BLACK DEPENDENCY AS WHITE OPPORTUNITY
And then there is today’s callow and sycophantic black leadership that actually sells black dependency as a white opportunity for moral deliverance. In the very bowels of slavery there was never a more egregious form of Uncle Tomism than this determination, even in the midst of freedom, to portray one’s own people as nearly helpless victims.
So, understandably, as Thomas’s career advances, the two great themes of his life — will and individuality — begin to get him in trouble. The story of the persecution that haunts his entire career in Washington makes up the second book within this memoir. By the time Thomas becomes chairman of the EEOC in the Reagan administration, he has become openly conservative. The tale of his outing as a conservative in the Washington Post by journalist Juan Williams describes that moment when his carefully evolved individuality — his habit of thinking for himself — first clashes with the insecurity of his group. After this he never really knows peace again.
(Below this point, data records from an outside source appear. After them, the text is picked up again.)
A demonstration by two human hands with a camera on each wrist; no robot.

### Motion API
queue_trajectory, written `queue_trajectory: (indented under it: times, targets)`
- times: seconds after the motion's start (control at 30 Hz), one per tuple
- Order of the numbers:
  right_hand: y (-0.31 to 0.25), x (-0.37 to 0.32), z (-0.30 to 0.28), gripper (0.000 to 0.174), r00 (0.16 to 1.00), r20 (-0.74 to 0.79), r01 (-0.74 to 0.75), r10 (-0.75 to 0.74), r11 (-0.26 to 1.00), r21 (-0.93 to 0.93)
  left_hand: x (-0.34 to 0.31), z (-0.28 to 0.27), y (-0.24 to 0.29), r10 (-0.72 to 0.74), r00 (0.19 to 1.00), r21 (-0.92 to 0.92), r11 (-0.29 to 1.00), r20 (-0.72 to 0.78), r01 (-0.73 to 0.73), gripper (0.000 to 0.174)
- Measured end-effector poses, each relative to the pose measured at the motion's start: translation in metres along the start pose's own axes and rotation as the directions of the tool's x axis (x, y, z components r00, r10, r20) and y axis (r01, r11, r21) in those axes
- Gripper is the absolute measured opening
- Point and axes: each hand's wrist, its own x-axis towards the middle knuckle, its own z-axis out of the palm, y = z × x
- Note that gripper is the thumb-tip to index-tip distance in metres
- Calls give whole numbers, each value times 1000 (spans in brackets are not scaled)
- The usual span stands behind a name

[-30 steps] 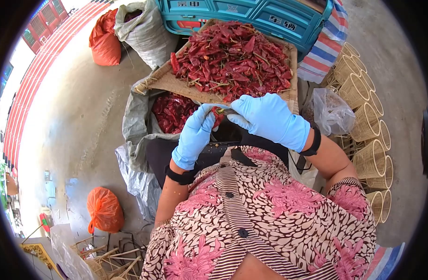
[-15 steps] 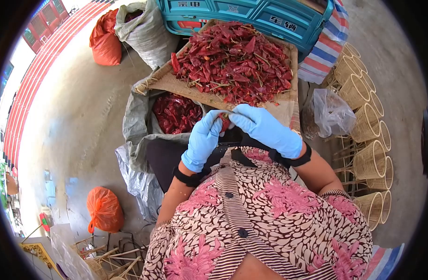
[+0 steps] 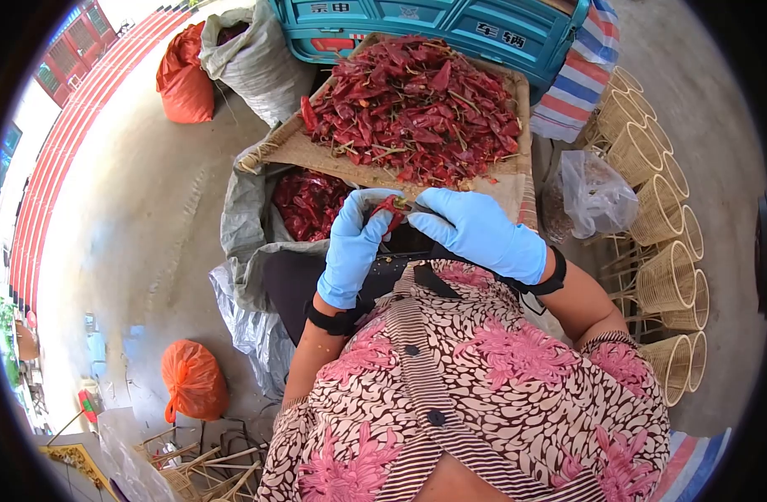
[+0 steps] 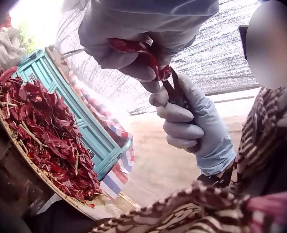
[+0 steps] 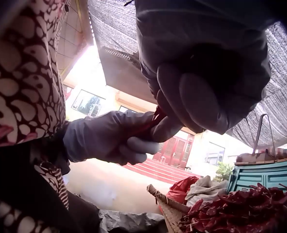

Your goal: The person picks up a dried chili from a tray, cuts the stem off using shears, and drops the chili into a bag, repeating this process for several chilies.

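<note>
In blue gloves, both hands meet in front of the chest, just past the near edge of the woven tray. My left hand pinches a dried red chili pepper between thumb and fingers, its green stem end facing right. My right hand grips a pair of dark snips, fingers curled round the handles. In the left wrist view, the blades stand parted right at the pepper's end. On the tray lies a large heap of dried red chili peppers with loose stems.
Below the tray's left corner, an open grey sack holds more red chilies. A teal truck bed stands behind. Rattan baskets line the right, beside a clear plastic bag. Orange and white sacks sit left.
Half a second ago the hands were closer together over the pepper. Now they have drawn slightly apart, the left shifting left, and the pepper with its stem end shows between them.
</note>
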Motion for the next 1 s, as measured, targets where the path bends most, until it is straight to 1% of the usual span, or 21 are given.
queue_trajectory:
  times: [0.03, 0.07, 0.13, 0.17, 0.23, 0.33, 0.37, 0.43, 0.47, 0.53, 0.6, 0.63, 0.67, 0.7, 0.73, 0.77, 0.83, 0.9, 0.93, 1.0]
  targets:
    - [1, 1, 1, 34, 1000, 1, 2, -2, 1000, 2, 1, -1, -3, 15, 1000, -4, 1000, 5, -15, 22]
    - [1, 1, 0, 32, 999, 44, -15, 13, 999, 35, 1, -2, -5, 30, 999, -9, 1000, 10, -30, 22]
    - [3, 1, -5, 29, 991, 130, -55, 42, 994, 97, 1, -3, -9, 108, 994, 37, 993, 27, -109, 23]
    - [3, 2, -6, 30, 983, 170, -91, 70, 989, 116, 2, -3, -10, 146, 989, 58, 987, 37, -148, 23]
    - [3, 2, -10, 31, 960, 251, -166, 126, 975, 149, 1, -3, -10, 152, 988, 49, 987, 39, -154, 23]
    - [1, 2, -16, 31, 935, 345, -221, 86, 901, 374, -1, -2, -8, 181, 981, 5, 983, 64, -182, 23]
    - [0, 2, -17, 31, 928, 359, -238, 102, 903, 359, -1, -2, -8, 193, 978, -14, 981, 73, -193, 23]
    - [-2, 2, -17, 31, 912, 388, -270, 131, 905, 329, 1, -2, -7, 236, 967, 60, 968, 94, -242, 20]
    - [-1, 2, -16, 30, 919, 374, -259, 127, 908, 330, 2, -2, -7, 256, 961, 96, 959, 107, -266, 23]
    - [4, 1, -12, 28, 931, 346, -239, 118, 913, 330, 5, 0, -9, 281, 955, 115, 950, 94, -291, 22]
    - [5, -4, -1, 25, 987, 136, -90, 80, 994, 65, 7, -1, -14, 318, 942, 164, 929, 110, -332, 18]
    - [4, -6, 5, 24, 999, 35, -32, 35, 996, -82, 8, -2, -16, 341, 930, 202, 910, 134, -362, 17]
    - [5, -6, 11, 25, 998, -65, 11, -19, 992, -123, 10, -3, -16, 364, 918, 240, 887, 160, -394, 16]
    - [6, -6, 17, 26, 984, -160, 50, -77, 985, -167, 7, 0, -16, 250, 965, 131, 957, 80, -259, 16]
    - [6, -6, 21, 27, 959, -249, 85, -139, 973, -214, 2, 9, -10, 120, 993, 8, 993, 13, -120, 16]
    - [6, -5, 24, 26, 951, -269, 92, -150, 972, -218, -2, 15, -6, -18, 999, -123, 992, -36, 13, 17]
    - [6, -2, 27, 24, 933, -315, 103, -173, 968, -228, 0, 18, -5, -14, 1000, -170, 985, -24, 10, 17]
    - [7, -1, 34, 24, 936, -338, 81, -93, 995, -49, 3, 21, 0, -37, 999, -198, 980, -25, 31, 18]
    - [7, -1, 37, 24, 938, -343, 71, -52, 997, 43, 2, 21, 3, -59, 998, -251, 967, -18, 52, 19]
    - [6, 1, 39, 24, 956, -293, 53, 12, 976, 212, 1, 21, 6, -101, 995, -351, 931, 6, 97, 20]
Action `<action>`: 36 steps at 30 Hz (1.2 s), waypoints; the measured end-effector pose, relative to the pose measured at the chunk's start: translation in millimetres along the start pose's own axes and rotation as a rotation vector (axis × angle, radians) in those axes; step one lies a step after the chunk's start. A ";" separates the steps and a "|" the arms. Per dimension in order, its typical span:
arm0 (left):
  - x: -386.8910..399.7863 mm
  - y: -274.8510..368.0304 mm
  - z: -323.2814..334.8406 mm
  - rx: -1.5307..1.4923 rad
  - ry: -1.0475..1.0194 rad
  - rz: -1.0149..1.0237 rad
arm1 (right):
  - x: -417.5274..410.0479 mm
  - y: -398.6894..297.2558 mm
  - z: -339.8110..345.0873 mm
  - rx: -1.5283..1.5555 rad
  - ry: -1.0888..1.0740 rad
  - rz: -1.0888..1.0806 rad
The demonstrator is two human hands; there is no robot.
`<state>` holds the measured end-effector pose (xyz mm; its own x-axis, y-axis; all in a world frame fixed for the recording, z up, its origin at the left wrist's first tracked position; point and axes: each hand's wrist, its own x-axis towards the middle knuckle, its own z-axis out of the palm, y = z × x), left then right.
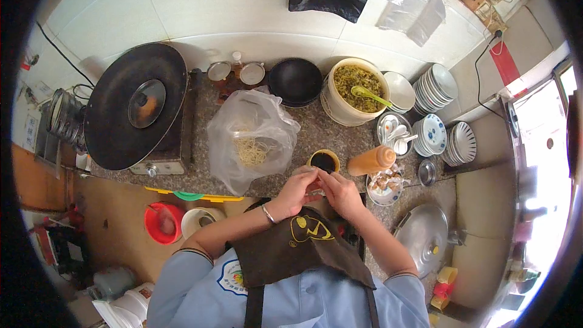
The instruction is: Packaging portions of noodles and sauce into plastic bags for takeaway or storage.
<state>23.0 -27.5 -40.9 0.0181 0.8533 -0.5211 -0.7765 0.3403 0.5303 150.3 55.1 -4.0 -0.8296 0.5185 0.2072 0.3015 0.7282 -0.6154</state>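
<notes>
My left hand (294, 192) and my right hand (339, 191) meet fingertip to fingertip at the counter's front edge, just in front of a small yellow cup of dark liquid (324, 161). Whether anything small is pinched between the fingers cannot be told. Left of them, a clear plastic bag (227, 146) lies open around pale noodles (253, 148). Close to my right hand stands an orange squeeze bottle (371, 161), beside a patterned plate (384, 198) of small wrapped pieces. Behind, a green spoon (371, 94) rests in a white tub (334, 109) of chopped greens.
A large black wok (109, 118) with a glass lid (146, 103) sits on a stove at the left. Black bowls (295, 82), stacked plates (436, 88) and a bowl of white spoons (395, 134) line the back and right. A large metal lid (421, 237) lies at the right.
</notes>
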 end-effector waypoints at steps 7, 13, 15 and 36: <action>8.2 9.7 -10.6 -0.189 0.072 0.075 | -29.2 25.9 25.0 1.040 0.075 0.672; 5.4 33.1 -28.8 1.582 -0.048 0.561 | -13.4 35.0 -15.1 0.538 -0.115 0.354; -3.5 43.7 -15.4 1.729 -0.134 0.571 | 1.4 29.5 -26.8 0.481 -0.161 0.274; 29.7 9.9 -43.3 0.987 0.149 0.703 | -13.4 11.6 76.8 0.406 0.183 0.459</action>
<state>-11.4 -15.9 -80.0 -0.3363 0.9406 0.0470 0.2255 0.0320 0.9737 128.8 22.1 -72.4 -0.5539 0.8315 -0.0414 0.3753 0.2050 -0.9039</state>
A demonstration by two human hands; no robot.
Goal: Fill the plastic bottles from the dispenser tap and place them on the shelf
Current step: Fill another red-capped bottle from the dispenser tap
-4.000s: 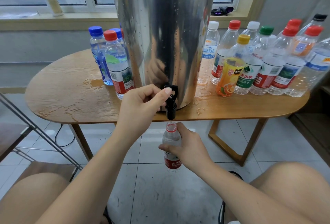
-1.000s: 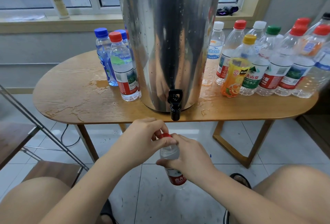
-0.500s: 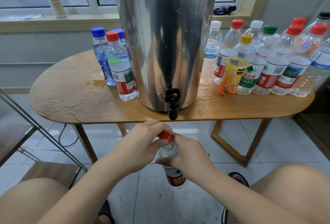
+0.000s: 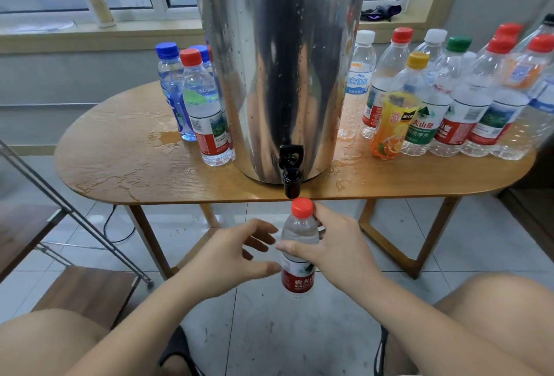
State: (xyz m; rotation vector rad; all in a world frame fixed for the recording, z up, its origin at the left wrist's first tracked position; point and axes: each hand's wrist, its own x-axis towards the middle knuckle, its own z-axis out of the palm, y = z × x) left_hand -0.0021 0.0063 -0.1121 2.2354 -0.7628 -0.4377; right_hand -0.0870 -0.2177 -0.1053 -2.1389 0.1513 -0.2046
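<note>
Capped bottle (image 4: 299, 243) in right hand (image 4: 338, 251)

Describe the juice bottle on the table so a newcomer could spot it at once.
Start at the big steel dispenser on the wooden table. To its right stands a crowd of clear water bottles, with the juice bottle at the front left. It alone has a yellow cap and a yellow label picturing orange slices.

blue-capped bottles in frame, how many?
2. Both stand on the table, left of the dispenser: the far-left blue-capped bottle, and the second blue-capped bottle behind the red-capped bottle. The dispenser may hide more.
</note>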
Clarence Thomas undergoes five confirmation hearings in ten years. And these hearings turn out to be the perfect platforms for the broader clash between a collective black insecurity and the willful individuality of this single black man. The civil-rights establishment — the very voice of black insecurity — despises him from the beginning. He inspires a kind of hysteria in them, and they come after him with a ferocity they would likely never muster for a white man. There simply could be no greater threat to civil-rights organizations than the themes that most animate Thomas’s life: individuality and will. This establishment sees individual will as a futility in a racist society, and thinks of individuality as selfishness at best and group betrayal at worst.
But the civil-rights establishment does not account for what happened in Thomas’s final confirmation hearing. Here persecution turned into crucifixion. Thomas himself says that abortion was the underlying issue that turned this hearing into a “high-tech lynching.” This makes sense. For all his trouble with the civil-rights organizations, it is hard to imagine that they would display this level of moral and human blindness toward a black man. It is also hard to imagine — given the stereotypes surrounding black sexuality — that they would trot out a black woman to make sexual charges against a black man before the entire nation. If the civil-rights establishment was guilty of anything in this debacle, it was that they had made Thomas vulnerable by signaling to the world that he was an Uncle Tom. This made him fair game for liberals and feminists to attack with impunity. Here was a black man who could be openly sacrificed without repercussions — in an era of politically correct reverence for blacks generally.
Thomas convincingly denies all of Anita Hill’s charges in this memoir. He also makes clear what her motives might be — his failure to promote her at one point, her ongoing career frustration, her unrequited fascination with him. He traces the “Long Dong Silver” reference back to an EEOC sexual-harassment case that Anita Hill used in her own research on sexual harassment.
But, in the end, Thomas was made to suffer this ignominious ordeal because of his lifelong struggle to become his own man, like his grandfather before him. He comes from a group that is — at least in its leadership — too insecure at the moment to countenance this degree of individuality and personal responsibility. And so he lost the protection of his group in a multiracial society and, thus, became vulnerable to other groups. (He became a poor black man nailed to the cross by wealthy white women.) This is how he paid for the individuality that he had nurtured in himself all his life. And, like much else in his life, it was a hard-earned individuality. I have often said that Clarence Thomas is the freest black man in America. He is clearly the first black American of his generation to become — openly and irrefutably — an individual. He is now an archetype that will inspire others. I can think of no greater achievement.